Scientists at Google DeepMind and Google Research have released a new artificial intelligence model for weather forecasting that the company says sees the atmosphere more clearly and predicts its behavior more frequently.
WeatherNext 3 is the latest advance in a shift toward deep learning in meteorology. It has already posted the highest scores on Operational WeatherBench, a benchmark for comparing AI forecasts built by the startup Brightband, across metrics like temperature, windspeed and humidity. According to Google, it beats models from Microsoft, Nvidia and the ECMWF itself, as well as traditional forecasts from the U.S. National Weather Service and the ECMWF.
“This is going to be the first time that some of the core variables feed and power a lot of the Google products,” Samier Merchant, a Google senior staff engineer, told TechCrunch. The company plans to integrate the model into Google Search, Google Maps and Gemini.

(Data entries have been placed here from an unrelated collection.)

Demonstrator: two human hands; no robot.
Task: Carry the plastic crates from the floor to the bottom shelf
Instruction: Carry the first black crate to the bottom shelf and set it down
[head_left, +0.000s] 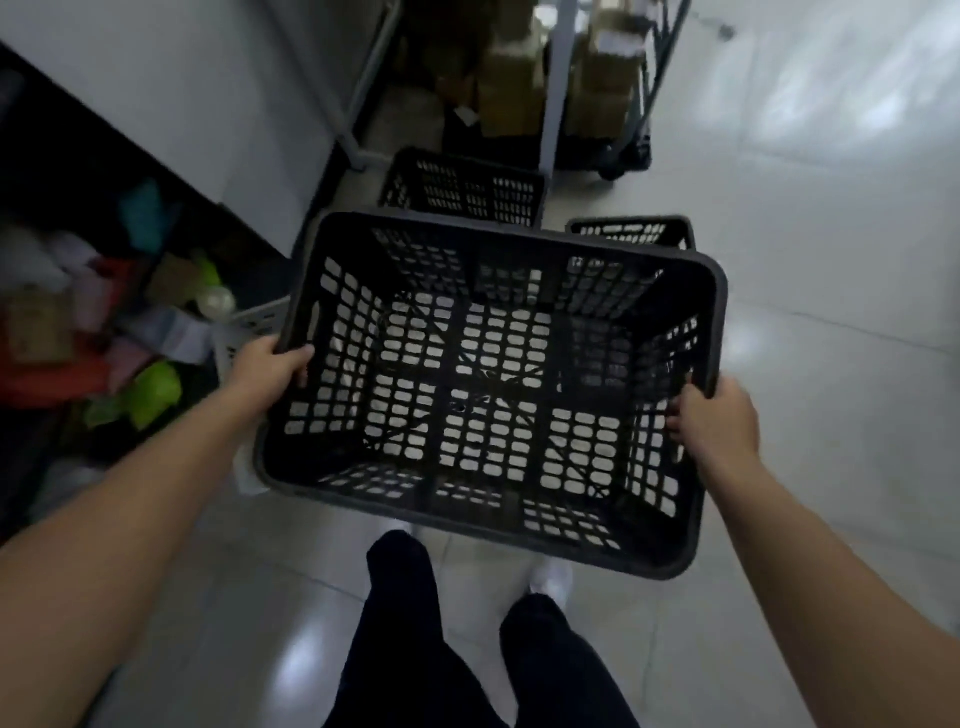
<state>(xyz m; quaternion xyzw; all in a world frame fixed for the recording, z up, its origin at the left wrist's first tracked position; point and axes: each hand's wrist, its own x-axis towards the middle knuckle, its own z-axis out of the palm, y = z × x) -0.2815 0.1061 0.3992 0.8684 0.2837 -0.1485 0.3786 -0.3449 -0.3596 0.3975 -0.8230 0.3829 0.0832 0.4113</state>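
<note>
We hold the empty black crate (493, 395) at the frame's centre, off the floor, left hand (270, 366) and right hand (719, 421) each clamped over a side rim to keep it level. Two more crates (465, 187) wait on the floor above.

Far crate (631, 233) mostly hidden behind held crate (493, 389); shelf boxes (519, 88) blurred, cut off at top; left clutter (104, 322) blurred.
</note>
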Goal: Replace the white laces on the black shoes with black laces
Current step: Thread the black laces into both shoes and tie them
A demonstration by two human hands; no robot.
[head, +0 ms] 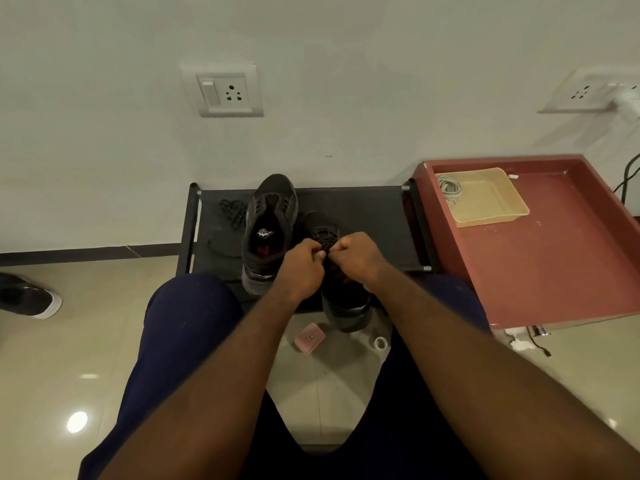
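Observation:
Two black shoes stand on a low black fabric rack. The left shoe has no lace and its opening faces me. The right shoe carries a black lace over its tongue. My left hand and my right hand meet above that shoe, fingers curled, each pinching a part of the black lace. A loose black lace lies bunched on the rack left of the shoes. White laces lie coiled in a yellow tray.
A red table stands to the right and bears the yellow tray. On the tiled floor between my knees lie a pink box and a white tape roll. Another shoe sits at far left. A wall is behind.

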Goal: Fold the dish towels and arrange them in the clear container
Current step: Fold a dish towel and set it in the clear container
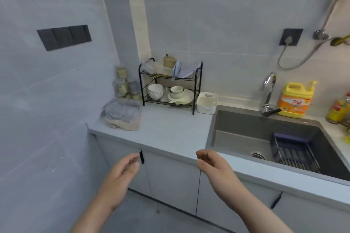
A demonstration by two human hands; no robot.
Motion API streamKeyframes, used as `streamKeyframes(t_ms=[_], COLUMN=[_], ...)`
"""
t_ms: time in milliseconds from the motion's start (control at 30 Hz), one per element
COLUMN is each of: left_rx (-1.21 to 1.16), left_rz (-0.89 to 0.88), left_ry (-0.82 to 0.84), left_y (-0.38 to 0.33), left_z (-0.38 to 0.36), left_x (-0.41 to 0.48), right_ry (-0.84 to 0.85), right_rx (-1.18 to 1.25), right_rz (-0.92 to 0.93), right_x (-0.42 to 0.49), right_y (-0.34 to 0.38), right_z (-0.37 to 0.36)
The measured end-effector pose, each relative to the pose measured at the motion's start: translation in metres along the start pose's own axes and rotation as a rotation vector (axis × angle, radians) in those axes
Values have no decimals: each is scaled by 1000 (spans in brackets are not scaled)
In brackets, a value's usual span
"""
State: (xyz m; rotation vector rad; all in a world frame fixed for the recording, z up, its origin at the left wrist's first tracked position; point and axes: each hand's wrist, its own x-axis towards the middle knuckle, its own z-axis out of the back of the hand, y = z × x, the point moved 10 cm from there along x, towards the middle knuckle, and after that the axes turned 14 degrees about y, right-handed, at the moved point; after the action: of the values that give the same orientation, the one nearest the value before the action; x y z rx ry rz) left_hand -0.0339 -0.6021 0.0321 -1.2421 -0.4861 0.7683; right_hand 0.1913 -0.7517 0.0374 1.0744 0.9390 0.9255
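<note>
Both hands hang loosely curled and empty before the worktop (170,130) edge, and the pile of dish towels (122,115) lies ahead to the left by the wall, nearer the left hand (121,176) than the right hand (214,166).

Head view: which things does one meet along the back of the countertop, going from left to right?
Clear container of grey and beige towels → black two-tier wire dish rack → small white plastic basket → curved chrome tap → yellow plastic detergent jug.
</note>
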Motion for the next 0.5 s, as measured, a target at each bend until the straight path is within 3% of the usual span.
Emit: streamKeyframes(t_ms=[267, 500], left_rx=[1, 27], left_rz=[81, 165], left_ry=[-81, -145], left_y=[47, 86], left_z=[75, 130], left_x=[41, 147], right_ry=[150, 258], right_rx=[-53, -81], right_rz=[-29, -39], right_x=[120, 268], right_y=[0, -12], right_z=[-73, -94])
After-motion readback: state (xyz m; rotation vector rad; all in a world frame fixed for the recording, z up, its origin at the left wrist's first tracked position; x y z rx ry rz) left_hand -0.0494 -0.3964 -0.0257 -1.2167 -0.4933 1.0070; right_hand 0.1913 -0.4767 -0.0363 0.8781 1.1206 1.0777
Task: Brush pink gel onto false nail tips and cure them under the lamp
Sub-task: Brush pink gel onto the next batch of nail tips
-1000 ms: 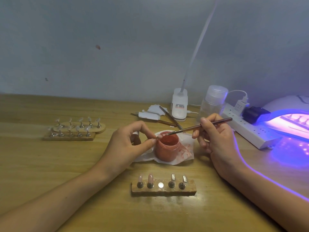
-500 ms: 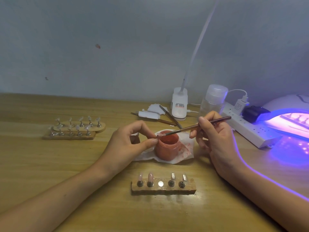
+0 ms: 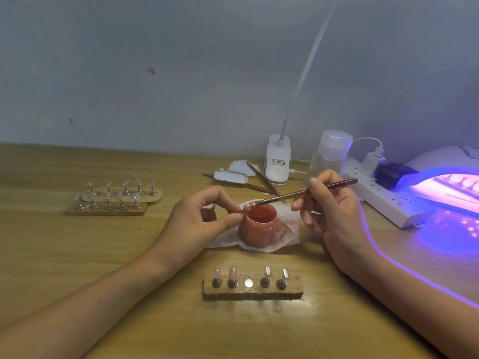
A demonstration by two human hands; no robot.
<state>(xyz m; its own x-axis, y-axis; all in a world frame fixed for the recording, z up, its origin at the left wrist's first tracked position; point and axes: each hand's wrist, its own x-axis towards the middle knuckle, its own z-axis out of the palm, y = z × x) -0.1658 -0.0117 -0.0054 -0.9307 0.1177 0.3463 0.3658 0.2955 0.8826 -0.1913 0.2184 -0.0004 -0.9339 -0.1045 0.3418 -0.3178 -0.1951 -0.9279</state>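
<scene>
Left hand [image 3: 199, 218] was closed in a tight pinch, thumb and forefinger pressed together on a small nail tip [image 3: 247, 208], other fingers curled loosely behind. It held the tip right at the left rim of the jar [image 3: 259, 229], just above the edge.

Right hand [image 3: 334, 211] gripped the brush [image 3: 305, 193] pencil-style, thumb and fingers wrapped round the handle about midway. The hand sat just right of the jar, and the brush slanted down across the jar's back rim so the bristles touched the tip the left hand was pinching. So the tip was squeezed on one side and brushed on the other.

Writing: the only label was on the white clip light [image 3: 277, 161] behind the jar, with a red stripe and some small print I couldn't read.

The jar was open, pink gel inside, sitting on a pink-smeared tissue [image 3: 287, 237]. In front of the jar was a wooden block [image 3: 254, 291] with two pink tips [image 3: 232, 272] on its left pegs, a bare metal disc in the middle and two bare pegs on the right. Far left of the jar were two more blocks [image 3: 114, 203] with clear tips. Far right of the jar the lamp [image 3: 440, 161] glowed purple, and a power strip [image 3: 383, 200] lay between the two. Spare brushes [image 3: 261, 177] lay behind the jar.
</scene>
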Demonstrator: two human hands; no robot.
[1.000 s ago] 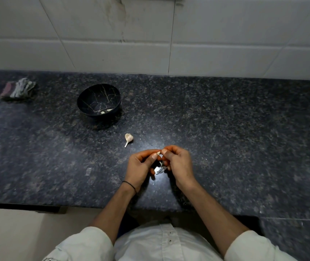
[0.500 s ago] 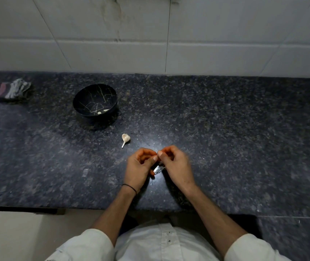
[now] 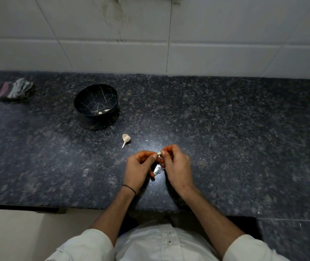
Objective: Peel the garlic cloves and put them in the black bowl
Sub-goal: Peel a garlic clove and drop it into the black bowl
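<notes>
Left hand and right hand meet above the table, fingers curled, both pinching one small garlic clove between their fingertips. Peel scraps lie just below. A garlic stub lies nearby. Farther off, the black bowl holds two peeled cloves. A crumpled cloth sits far left.

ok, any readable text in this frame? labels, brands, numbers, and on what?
None readable.
The black bowl bears only pale crack-like lines, no lettering.
The wall tiles, countertop, cloth and shirt show no print.
The left hand and right hand pinch a garlic clove, also unmarked.
</notes>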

Traditional weather forecasts rely on supercomputers running physics-based equations. The ECMWF released more than 50 years of historical data in 2018, which allowed deep learning researchers to train models that predict weather faster and with comparable accuracy.
“Weather is chaotic, and so small differences really start to perturb massively… Machine learning targets the problem we are really solving, which is approximate noisy physics from incomplete information and finite compute, and so it learns patterns from a lot of data,” said Ferran Alet, a staff research scientist manager at DeepMind.
AI models still have known limitations: they tend to forecast over wide areas (15 to 25 square kilometres) that may be less useful for precise local predictions, they struggle with precipitation, and they continue to depend on formatted datasets from traditional models.